London to become Wi-Fi city, according to foppish major
London to become Wi-Fi city, according to foppish major

The government will spend £300m so that the poorest families can connect to the internet at home, in a move welcomed by teachers and parent groups but questioned by the opposition.

Prime Minister Gordon Brown has promised that poorer families will receive £700 to get online access at home, in a bid to ensure all children have access to the internet.

Christine Blower, acting General Secretary of the National Union of Teachers (NUT), said of the initiative that "Every youngster should have an equal start in life… Web 2.0 is a fundamental part of lives [and] must be made available to all. Students who rely on computers cannot be expected to go to the library or a friend's house for access."

Who pays for broadband?

Of course, there is the issue of ongoing broadband fees to be addressed, as well as some further action from government in terms of how it plans to encourage proper educational use of computers in the home. Providing equipment is one thing. Encouraging positive educational uses of that equipment is another thing entirely.

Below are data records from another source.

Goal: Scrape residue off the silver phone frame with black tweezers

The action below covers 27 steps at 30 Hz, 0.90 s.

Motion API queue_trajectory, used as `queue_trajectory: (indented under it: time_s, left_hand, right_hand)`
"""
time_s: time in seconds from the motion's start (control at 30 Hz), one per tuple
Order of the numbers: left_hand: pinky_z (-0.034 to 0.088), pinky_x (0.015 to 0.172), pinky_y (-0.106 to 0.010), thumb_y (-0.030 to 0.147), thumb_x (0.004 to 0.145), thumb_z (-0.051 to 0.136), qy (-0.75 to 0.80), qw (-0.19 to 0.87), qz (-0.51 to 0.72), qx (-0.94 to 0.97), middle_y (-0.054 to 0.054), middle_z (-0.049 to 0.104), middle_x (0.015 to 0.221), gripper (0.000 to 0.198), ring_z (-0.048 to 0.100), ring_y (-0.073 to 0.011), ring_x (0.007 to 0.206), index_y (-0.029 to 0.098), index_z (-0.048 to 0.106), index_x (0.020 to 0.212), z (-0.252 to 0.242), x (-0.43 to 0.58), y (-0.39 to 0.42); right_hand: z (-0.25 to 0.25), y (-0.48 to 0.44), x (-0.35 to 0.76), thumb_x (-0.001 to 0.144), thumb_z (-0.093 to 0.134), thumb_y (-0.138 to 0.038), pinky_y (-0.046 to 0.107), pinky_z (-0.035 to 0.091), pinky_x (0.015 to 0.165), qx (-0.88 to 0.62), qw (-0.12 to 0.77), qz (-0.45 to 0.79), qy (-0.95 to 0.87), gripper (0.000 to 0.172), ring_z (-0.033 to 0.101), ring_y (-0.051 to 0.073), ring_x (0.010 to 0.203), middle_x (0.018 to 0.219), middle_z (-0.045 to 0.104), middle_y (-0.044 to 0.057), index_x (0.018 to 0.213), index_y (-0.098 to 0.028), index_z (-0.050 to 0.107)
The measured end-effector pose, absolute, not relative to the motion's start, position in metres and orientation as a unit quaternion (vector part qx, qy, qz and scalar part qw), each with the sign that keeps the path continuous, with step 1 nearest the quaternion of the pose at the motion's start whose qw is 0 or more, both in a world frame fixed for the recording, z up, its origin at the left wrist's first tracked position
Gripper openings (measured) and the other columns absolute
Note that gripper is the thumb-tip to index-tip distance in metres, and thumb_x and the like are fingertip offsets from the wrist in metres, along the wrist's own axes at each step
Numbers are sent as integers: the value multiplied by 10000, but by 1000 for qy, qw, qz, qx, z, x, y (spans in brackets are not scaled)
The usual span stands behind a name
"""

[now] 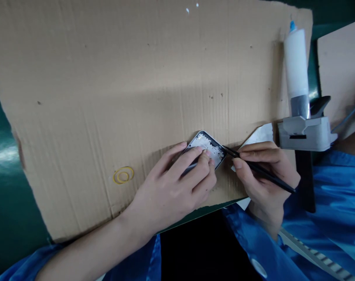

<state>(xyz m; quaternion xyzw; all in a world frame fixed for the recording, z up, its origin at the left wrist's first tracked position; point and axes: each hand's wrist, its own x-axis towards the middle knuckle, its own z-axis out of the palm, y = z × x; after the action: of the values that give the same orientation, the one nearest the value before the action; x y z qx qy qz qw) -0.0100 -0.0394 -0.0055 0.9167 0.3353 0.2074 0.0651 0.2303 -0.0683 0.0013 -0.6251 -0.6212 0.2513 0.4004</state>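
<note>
With our left hand (180, 187) we clasp a phone housing (215, 151), fingers bent across its open inner face, over the near part of the cardboard sheet (130, 93). Our right hand (267, 189) pinches black tweezers (269, 175), their tips at the housing's right end; we cannot tell whether they touch. White paper (261, 134) lies partly beneath that hand, and yellow rubber bands (118, 181) lie left of the other.

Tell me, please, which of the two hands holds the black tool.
The right hand: it grips the black tool like a pen, whereas the left hand has its fingers on the device.
</note>
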Motion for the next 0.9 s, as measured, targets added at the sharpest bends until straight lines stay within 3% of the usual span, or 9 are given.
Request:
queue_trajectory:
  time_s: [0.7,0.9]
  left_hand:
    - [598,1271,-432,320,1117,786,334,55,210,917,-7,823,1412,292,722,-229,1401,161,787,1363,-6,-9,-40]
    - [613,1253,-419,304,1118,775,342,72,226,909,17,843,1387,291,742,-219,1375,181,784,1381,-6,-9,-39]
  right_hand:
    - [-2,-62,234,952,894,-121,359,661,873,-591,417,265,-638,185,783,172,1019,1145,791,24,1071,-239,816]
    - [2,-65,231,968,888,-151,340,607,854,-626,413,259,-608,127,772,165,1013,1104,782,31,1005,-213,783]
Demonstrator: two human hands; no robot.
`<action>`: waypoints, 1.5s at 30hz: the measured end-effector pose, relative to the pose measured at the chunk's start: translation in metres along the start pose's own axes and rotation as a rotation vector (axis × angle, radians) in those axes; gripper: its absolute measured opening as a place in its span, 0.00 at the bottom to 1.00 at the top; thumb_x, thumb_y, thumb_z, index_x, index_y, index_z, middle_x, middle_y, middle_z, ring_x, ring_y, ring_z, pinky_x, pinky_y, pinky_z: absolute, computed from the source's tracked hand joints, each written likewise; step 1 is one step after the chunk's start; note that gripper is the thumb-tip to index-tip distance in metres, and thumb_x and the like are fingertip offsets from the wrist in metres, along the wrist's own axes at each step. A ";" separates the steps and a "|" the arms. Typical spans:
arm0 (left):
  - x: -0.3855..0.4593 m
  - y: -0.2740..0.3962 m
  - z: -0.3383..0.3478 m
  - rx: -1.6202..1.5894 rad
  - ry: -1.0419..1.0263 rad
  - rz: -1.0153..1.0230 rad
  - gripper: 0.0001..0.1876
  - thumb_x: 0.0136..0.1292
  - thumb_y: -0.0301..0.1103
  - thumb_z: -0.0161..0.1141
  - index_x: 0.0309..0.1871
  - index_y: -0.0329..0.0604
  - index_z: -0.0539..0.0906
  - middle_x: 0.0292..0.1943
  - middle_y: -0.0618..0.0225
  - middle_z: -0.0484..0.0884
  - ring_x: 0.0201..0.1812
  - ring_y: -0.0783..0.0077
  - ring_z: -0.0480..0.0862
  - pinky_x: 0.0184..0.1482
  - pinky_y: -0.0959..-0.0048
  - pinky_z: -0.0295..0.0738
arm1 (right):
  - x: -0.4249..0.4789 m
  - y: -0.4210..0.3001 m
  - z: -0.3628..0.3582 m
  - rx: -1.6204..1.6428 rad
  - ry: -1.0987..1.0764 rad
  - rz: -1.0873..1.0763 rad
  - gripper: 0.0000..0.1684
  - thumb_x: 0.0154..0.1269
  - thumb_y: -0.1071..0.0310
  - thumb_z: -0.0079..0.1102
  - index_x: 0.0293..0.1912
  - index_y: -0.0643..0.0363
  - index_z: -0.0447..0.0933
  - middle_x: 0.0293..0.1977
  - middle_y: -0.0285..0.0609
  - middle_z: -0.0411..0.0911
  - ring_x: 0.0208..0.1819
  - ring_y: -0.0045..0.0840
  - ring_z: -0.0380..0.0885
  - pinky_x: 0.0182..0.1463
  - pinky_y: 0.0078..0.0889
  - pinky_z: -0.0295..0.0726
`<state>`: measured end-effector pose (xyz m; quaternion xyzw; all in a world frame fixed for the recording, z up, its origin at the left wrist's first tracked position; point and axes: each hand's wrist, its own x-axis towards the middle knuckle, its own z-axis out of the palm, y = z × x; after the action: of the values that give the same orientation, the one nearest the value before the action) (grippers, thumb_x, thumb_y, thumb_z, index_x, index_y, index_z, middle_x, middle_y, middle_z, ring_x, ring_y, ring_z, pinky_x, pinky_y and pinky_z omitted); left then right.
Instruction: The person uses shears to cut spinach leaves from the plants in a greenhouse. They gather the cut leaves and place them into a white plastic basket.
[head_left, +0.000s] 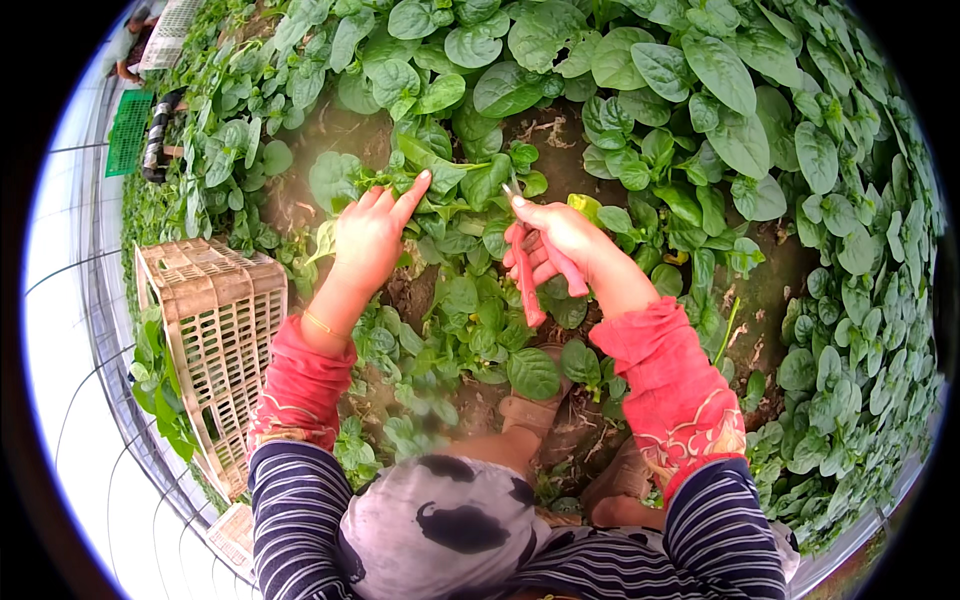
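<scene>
My left hand (371, 229) reaches into broad leafy green plants, its index finger stretched along a leafy shoot (442, 169). The other fingertips go in among the leaves, so whether they grip a stem is hidden. In my right hand (566, 232) is a pair of snips with red handles (529, 281). The handles stand apart, and the short metal blades (512, 187) point away from me beside a leaf (486, 182). A small gap separates the blades from my left index finger.
At left a beige slatted plastic crate (225, 300) lies tipped, with leaves (161, 397) at its open side. Farther off are a green crate (129, 133), a white crate (169, 34) and another person (124, 49). My shoe (532, 409) stands on soil among low plants.
</scene>
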<state>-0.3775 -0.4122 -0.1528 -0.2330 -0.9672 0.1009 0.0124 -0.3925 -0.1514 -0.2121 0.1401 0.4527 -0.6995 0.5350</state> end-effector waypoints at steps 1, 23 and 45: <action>-0.001 0.000 0.001 0.018 -0.007 0.005 0.42 0.43 0.20 0.60 0.68 0.61 0.72 0.28 0.69 0.74 0.35 0.65 0.78 0.33 0.68 0.74 | 0.005 -0.001 -0.002 0.023 0.001 0.009 0.34 0.71 0.41 0.46 0.44 0.70 0.70 0.34 0.57 0.79 0.32 0.40 0.82 0.36 0.44 0.84; -0.094 0.037 -0.081 -0.402 0.478 0.192 0.36 0.33 0.23 0.68 0.56 0.52 0.82 0.39 0.64 0.83 0.37 0.59 0.82 0.33 0.67 0.76 | -0.105 0.004 0.054 -0.413 0.028 -0.754 0.15 0.60 0.74 0.65 0.45 0.61 0.71 0.34 0.35 0.74 0.28 0.17 0.75 0.26 0.20 0.77; -0.416 -0.269 -0.239 0.253 0.200 -1.085 0.57 0.48 0.32 0.74 0.76 0.70 0.47 0.74 0.54 0.56 0.71 0.39 0.58 0.66 0.53 0.65 | -0.249 0.084 0.179 -0.005 0.191 -0.803 0.15 0.61 0.76 0.63 0.46 0.61 0.71 0.33 0.42 0.77 0.33 0.29 0.79 0.39 0.34 0.80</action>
<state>-0.1104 -0.7902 0.1449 0.2923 -0.9229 0.1727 0.1818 -0.1709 -0.1380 0.0150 0.0153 0.5206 -0.8355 0.1754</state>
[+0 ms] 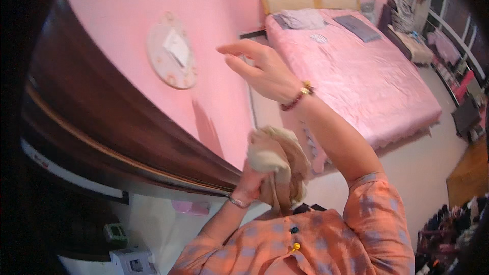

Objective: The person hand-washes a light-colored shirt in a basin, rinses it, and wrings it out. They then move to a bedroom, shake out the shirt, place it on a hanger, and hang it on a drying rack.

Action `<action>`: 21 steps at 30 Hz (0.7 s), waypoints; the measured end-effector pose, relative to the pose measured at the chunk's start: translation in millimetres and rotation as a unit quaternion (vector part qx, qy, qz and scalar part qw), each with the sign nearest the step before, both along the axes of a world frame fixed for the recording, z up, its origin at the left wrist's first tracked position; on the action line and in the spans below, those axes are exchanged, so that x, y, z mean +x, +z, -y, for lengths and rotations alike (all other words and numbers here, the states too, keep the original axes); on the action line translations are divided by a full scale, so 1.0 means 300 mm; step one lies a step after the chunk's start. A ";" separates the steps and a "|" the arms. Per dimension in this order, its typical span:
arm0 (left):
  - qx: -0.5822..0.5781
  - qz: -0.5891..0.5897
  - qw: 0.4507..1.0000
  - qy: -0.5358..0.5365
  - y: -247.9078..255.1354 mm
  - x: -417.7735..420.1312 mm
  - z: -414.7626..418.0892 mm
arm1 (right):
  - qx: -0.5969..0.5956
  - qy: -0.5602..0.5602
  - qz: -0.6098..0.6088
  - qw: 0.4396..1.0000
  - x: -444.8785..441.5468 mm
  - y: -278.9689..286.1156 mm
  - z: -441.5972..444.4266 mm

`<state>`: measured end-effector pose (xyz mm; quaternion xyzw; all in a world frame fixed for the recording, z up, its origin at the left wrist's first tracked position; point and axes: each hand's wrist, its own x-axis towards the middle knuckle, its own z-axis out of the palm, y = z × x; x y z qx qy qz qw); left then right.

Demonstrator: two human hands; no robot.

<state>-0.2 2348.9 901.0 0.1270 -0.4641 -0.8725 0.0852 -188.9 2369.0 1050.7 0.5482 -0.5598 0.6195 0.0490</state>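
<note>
My left hand (252,183) grips a bunched beige cloth (280,164) in front of my chest. Raised above the cloth, my right hand (265,70) holds nothing that I can see; its thumb and forefinger stretch left with a small gap between them. A dark red beaded bracelet (292,103) circles that wrist. Left of the right hand, an oval plaque (156,57) with flower decoration is on the pink wall (214,95). A white rectangular item (177,49) sits at its middle. The right hand appears apart from the plaque.
Dark brown wooden furniture (126,122) curves along the left. A bed (359,80) with a pink cover stands ahead on the right. Piled clothes (439,233) lie at the lower right. A pink plastic item (190,207) and a white box (131,260) are lower left.
</note>
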 end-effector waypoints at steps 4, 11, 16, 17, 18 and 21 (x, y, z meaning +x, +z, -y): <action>0.082 -0.010 0.994 0.073 -0.112 -0.097 0.025 | 0.169 -0.069 0.123 0.975 -0.009 -0.347 -0.310; 0.150 -0.029 0.985 -0.082 -0.107 -0.311 0.180 | 0.231 -0.206 0.143 0.940 0.335 -0.587 -0.388; 0.116 -0.034 0.974 -0.194 -0.199 -0.458 -0.275 | 0.246 -0.332 0.257 0.874 0.338 -0.729 -0.799; 0.093 -0.025 0.970 -0.222 -0.198 -0.501 -0.346 | 0.219 -0.324 0.316 0.865 0.327 -0.722 -0.898; 0.076 -0.016 0.967 -0.243 -0.200 -0.543 -0.411 | 0.159 -0.380 0.262 0.873 0.329 -0.694 -0.991; -0.023 -0.059 0.949 -0.308 -0.196 -0.652 -0.739 | 0.093 -0.454 0.293 0.837 0.298 -0.615 -1.424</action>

Philip Parkin, general secretary of teachers and childcare staff union Voice, notes that: "The scheme must be sustainable. One-off funding – found by robbing Peter to pay Paul – will not last" and reminds Mr Brown that "there are still rural areas without broadband access."

Shadow children's secretary Michael Gove (unsurprisingly) claimed that the move was "a policy that was already announced six weeks ago… and first announced in January 2007, before even Gordon Brown became prime minister."

He added that: "This government's record in handling huge IT projects hardly commands confidence."

London to become Wi-Fi City

Meanwhile, in the capital, Mayor Boris Johnson has pledged that London is to become "a wi-fi city", a nice soundbite he threw out in a BBC Radio London interview in which the foppish one dismissed the Prime Minister's promises as "a bit like a desperate bribe."

"What we need is a city where anywhere you go, you can log on, you can get on the web," said Johnson. "They've done it in other parts of the world; why on earth can't we do it?"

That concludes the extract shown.